Un corps en flammes est retrouvé pendu au balcon d'un des monuments les plus emblématiques de Barcelone, La Pedrera, d'Antonio Gaudi. Bien mauvaise publicité pour la ville à quelques semaines de la consécration par le pape de la Sagrada Familia. Les services policiers sont aux abois et réintègrent l'électron libre Milo Malart, révoqué par mesure disciplinaire. Tandis qu'il enquête en binôme avec une jeune sous-inspectrice, qui semble tout droit sortie d'une série américaine à succès, les meurtres s'enchaînent selon un rituel immuable : toujours des membres de l'oligarchie barcelonaise, férocement mutilés au sein des édifices du célèbre architecte qui fit la gloire de la ville. Barcelone a vendu son âme au diable ; elle doit payer le prix de sa magnificence. La chasse à l'homme est ouverte, mais qui cherche-t-on ? Un prédateur sadique assoiffé de vengeance ou la victime d'un système politique arrogant et corrompu, qui sacrifie les plus fragiles au faste tapageur de la ville et à sa manne   touristique ? 
Pour répondre, il faut d'abord décrypter le symbolisme ésotérique des œuvres de Gaudi, aux formes proprement hallucinantes. Dans une intrigue magistralement tenue jusqu'à la dernière page, orchestrant pressions politiques, énigmes maçonniques, mœurs dissolues et presse à sensation, Le Bourreau de Gaudi plante l'envers du décor d'une cité unanimement saluée pour sa beauté et sa prouesse architecturale. Une "Ville des prodiges" terriblement moderne et effroyablement archaïque.

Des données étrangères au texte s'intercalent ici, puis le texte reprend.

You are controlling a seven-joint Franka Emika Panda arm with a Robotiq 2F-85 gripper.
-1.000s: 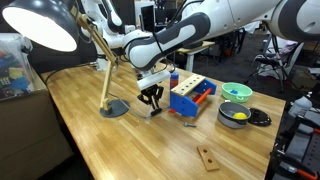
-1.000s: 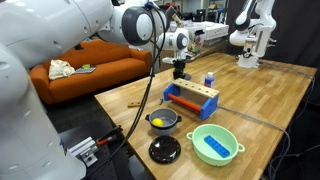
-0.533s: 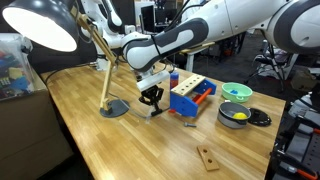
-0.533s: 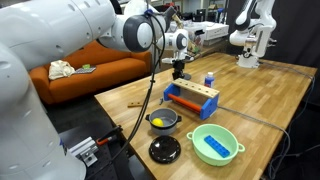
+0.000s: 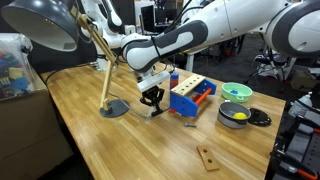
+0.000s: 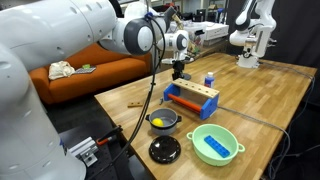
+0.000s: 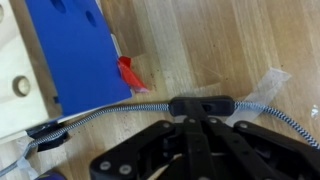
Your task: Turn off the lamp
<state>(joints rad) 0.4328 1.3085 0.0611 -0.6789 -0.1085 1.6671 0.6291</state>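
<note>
Beside the lamp [image 5: 113, 108], the tool [image 5: 152, 102] touches its cord switch [image 7: 205, 103] (jaws together).

1. The lamp [image 5: 114, 108] stands on the table [image 5: 110, 150], left of the gripper [image 5: 151, 101].
2. The gripper is between the lamp and the block [image 5: 190, 97], directly over the cord switch [image 7: 205, 103].
3. The bowl [image 5: 236, 92] and the pan [image 5: 240, 117] lie right of the block.
4. The wood piece [image 5: 207, 157] lies in front, well apart.
</note>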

Avis d'un membre du club Rouletabille (Brigitte M.) : 

Personnage principale attachant, Barcelone ville ancienne et ville nouvelle avec ses scandales politico-financiers, une intrigue qui nous tient jusqu'au bout et bien sûr l'oeuvre de Gaudi. Bref, j'ai beaucoup aimé !

Note : 16/20

Avis d'un membre du club Rouletabille (Michel W.) :


Un pavé de 700 pages ! Dur me direz-vous. Et bien non ; je l’ai lu en un peu plus d’une semaine.
Ca se lit tout seul, si ce n’est peut-être l’encombrement du livre, et nettement mieux qu’un roman de hall de gare de 300 pages. De plus, le nombre de personnages n’est pas proportionnel au nombre de pages ; on s’y retrouve sans problème.
Dans ce polar, tout tourne autour de l’œuvre de Gaudi, c’est normal, c’est dans le titre.
Gaudi et Barcelone ne font qu’un. Barcelone vit Gaudi et vit grâce à Gaudi. Une ville saluée pour sa beauté et ses prouesses architecturales. Mais à quel prix : la face obscure de cette cité qui s’est construite dans la douleur des expropriations de nombreux habitants sacrifiés sur l’autel du tourisme. Une intrigue tenue jusqu’à la dernière page et qui n’est pas bâclée comme dans tant de polars. 
Tout y est. Pressions politiques, le culte de l’argent et du pouvoir par une minorité, les mœurs dissolues, la presse à sensation, les planques interminables, le soleil qui rend la ville irrespirable (on est au début de l’été) … et bien sûr un inspecteur blessé par la vie (on apprend tout dans les premières pages).
Un corps enflammé pendu au balcon d’un monument de Gaudi à quelques semaines de la visite du pape venu consacrer la Sagrada Familia. Ca fait désordre. Quel rapport Gaudi avait-il avec le symbolisme maçonnique ?
L’ensemble est d’une précision extrême et il est conseillé d’avoir une carte de Barcelone pour se repérer dans les différents quartiers et rues et se plonger vraiment dans cette enquête palpitante.
On peut aussi visualiser les monuments décrits pour se rendre compte de l’importance de l’œuvre de Gaudi ; de vrais bijoux qui attirent des millions de touristes chaque année.
Pour finir, tout n’est pas rose car cette description de la ville qui relève du guide touristique, les longueurs sur la psychologie et les réflexions des personnages, les méandres de la franc-maçonnerie, le génie de cet architecte moderniste qu’était Gaudi,  peuvent rebuter certains lecteurs. C’est un polar didactique. On peut ne pas aimer ; moi, j’ai aimé.